Jordan Chamblee
AFA Journal staff writer
October 2016 – On October 31, 1517, Martin Luther, a German monk, posted his 95 Theses on the door of All Saints’ Church in Wittenberg, Germany. Because it was customary for scholars and clergy to post disputations to that door, there was no fanfare and no reason to give the act a second glance. Yet, Luther’s sheet of parchment on that wooden door sent shivers down into the very foundation of Christianity.
In a day when cultural Christianity had become so muddled that church fathers taught that a man could literally pay his way to heaven, Luther armed himself with the Word of God to dispel the confusion. God had already provided a way for man to have salvation: faith in Christ alone. It was that simple reminder that ignited the fuse of what we now know as the Reformation of the church, a calling back to the original foundation of God’s word without man’s additives.
After decades of growing fat with worldly prosperity and turning after the idols of religious living, the church was being shaken out of slumber. Light had finally pierced dark clouds of ignorance and shone down on a desert of gospel-thirsty sinners.
The Word let loose
Years after Luther made his bold assertions and the Reformation was in full swing, French minister and theologian John Calvin adopted this motto: Post Tenebras Lux – “After darkness, light.” His motto aptly described the atmosphere of the reforming church.
After countless years of being locked away in Latin, read only by clergy and privileged scholars, the Word of God was finally let loose for all men. Like wildfire in a dry field, the gospel spread in transforming power. Men and women were burned at the stake by the unbelieving religious establishment for holding fast to Christ and His truth, but their shed blood only nurtured the roots of change.
Because of God’s work through men like Luther and John Calvin, countless believers took hold of Christ alone, building their faith on the Scriptures alone and beginning a new life in the grace of God.

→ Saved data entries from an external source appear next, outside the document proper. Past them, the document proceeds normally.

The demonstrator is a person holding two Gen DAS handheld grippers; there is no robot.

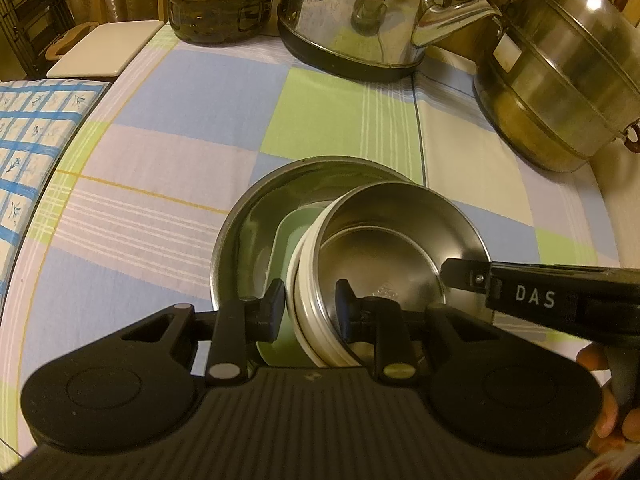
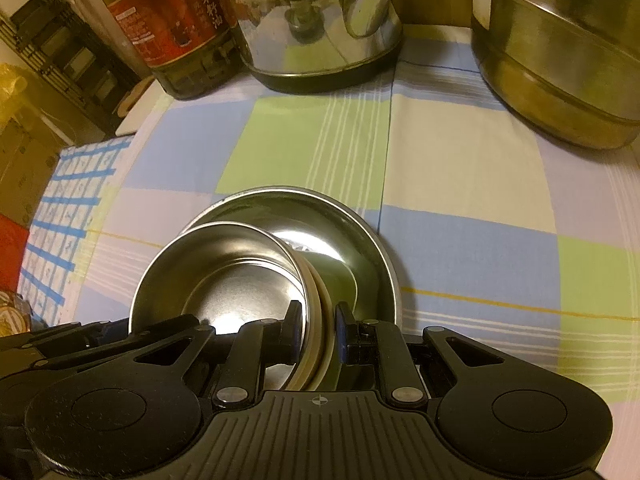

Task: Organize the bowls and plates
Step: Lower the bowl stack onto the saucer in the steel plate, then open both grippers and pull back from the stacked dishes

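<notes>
Shiny steel bowls [image 1: 400, 240], matt checked tablecloth [image 1: 180, 92]

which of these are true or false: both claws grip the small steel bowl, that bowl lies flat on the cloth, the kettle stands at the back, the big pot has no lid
1. Both claws grip the small steel bowl: true, left claw and right claw each pinch its rim.
2. It lies flat on the cloth: false, it sits tilted in the large steel bowl.
3. The kettle stands at the back: true.
4. The big pot has no lid: false, its lid is on.
</notes>
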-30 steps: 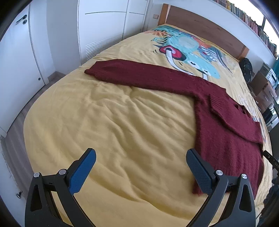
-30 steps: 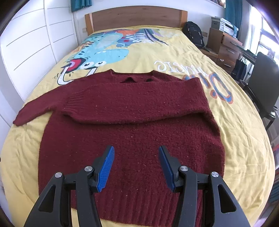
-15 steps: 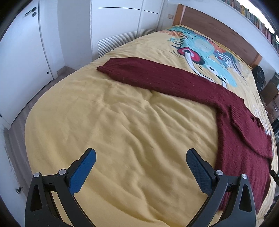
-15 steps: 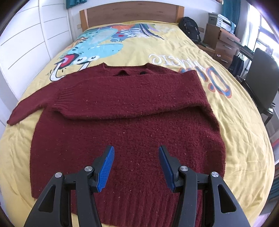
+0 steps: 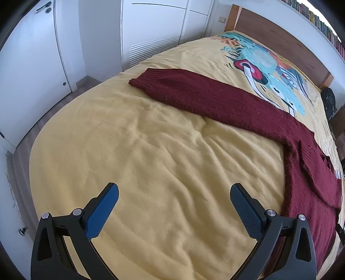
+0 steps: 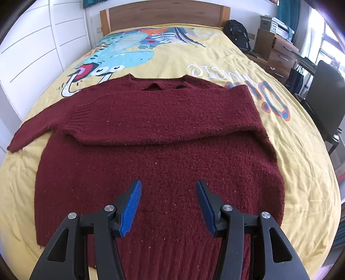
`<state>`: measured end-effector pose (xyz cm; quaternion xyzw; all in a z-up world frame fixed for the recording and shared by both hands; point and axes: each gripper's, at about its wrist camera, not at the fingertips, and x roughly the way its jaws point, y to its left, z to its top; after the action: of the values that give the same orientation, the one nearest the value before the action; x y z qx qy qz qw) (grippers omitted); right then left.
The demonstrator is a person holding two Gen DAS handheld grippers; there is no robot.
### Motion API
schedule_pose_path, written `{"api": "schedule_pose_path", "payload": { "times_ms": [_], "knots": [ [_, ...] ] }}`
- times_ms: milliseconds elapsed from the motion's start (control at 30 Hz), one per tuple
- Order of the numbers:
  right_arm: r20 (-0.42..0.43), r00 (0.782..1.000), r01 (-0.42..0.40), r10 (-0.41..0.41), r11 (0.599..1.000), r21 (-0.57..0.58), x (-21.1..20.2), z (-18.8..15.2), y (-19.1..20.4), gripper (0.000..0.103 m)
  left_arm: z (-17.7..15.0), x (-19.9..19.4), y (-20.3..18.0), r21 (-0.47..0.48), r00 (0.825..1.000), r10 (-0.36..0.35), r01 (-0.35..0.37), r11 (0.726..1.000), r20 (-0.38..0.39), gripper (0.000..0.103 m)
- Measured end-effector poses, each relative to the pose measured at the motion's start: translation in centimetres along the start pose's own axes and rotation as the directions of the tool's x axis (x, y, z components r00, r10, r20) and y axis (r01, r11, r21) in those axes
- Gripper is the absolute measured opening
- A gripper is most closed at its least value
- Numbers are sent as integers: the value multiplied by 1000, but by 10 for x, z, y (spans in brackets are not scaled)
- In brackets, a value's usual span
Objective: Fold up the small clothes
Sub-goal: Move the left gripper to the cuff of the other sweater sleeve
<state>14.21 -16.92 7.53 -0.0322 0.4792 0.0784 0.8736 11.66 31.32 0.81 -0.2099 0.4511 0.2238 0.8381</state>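
A dark red knit sweater [image 6: 163, 137] lies flat on the yellow bedspread [image 6: 301, 150], neck toward the headboard. Its right sleeve is folded across the chest, cuff at the left [image 6: 75, 120]. Its left sleeve [image 5: 207, 97] stretches straight out over the bedspread [image 5: 151, 161], cuff [image 5: 148, 78] near the bed's far left edge. My left gripper [image 5: 174, 189] is open and empty, above bare bedspread, well short of that sleeve. My right gripper [image 6: 168, 186] is open and empty, above the sweater's lower body.
White wardrobe doors [image 5: 155, 32] and a white door [image 5: 32, 64] stand left of the bed. A wooden headboard [image 6: 163, 15] is at the far end. A backpack [image 6: 237, 36], wooden drawers [image 6: 278, 56] and a dark chair [image 6: 327, 103] stand on the right side.
My left gripper has swung left, so the outstretched sleeve sits more central and the sweater body has slid to the right edge. My right gripper has moved slightly forward over the sweater. Both stay open.
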Motion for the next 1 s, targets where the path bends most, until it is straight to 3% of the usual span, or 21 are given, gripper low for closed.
{"api": "schedule_pose_path", "payload": {
  "times_ms": [533,1000],
  "knots": [
    [-15,1000,-16,15,1000,-19,15,1,3,55,26,16,41,-115,1000,24,-24,993,0,102],
    [-45,999,8,-11,998,-66,30,9,6,55,92,66,73,-241,999,-50,49,969,1,101]
  ]
}}
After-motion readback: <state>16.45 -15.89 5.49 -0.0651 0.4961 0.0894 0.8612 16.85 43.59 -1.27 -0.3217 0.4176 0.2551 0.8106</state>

Jon Bloom, writer and cofounder of Desiring God (desiringgod.com), expounds on the impact of the Reformation:
Wherever the church opened the door to Jesus, repentance and reformation was like chemotherapy to the cancer of spiritual corruption, and recovered belief in the gospel of Christ spread spiritual health through much of Europe, then on to the New World, Asia, and Africa. It spawned massive evangelism, church planting, Bible translation, and frontier missions efforts. And in its wake, it brought about all manner of social good: stronger families, honest commerce, economic empowerment for the poor, hospitals and clinics for the sick, education for the masses, encouragement for the scientific enterprise, democratic forms of civic government, and on and on.
Celebration of grace
While many will dress up in ghoulish costumes in a thinly veiled celebration of death’s dominion over man, October 31 should mean much to the Christian. Consider the Apostle Paul’s words:
But God, who is rich in mercy, because of His great love with which He loved us, even when we were dead in trespasses, made us alive together with Christ (by grace you have been saved), and raised us up together, and made us sit together in the heavenly places in Christ Jesus, that in the ages to come He might show the exceeding riches of His grace in His kindness toward us in Christ Jesus. For by grace you have been saved through faith, and that not of yourselves; it is the gift of God, not of works, lest anyone should boast (Ephesians 2:4-9).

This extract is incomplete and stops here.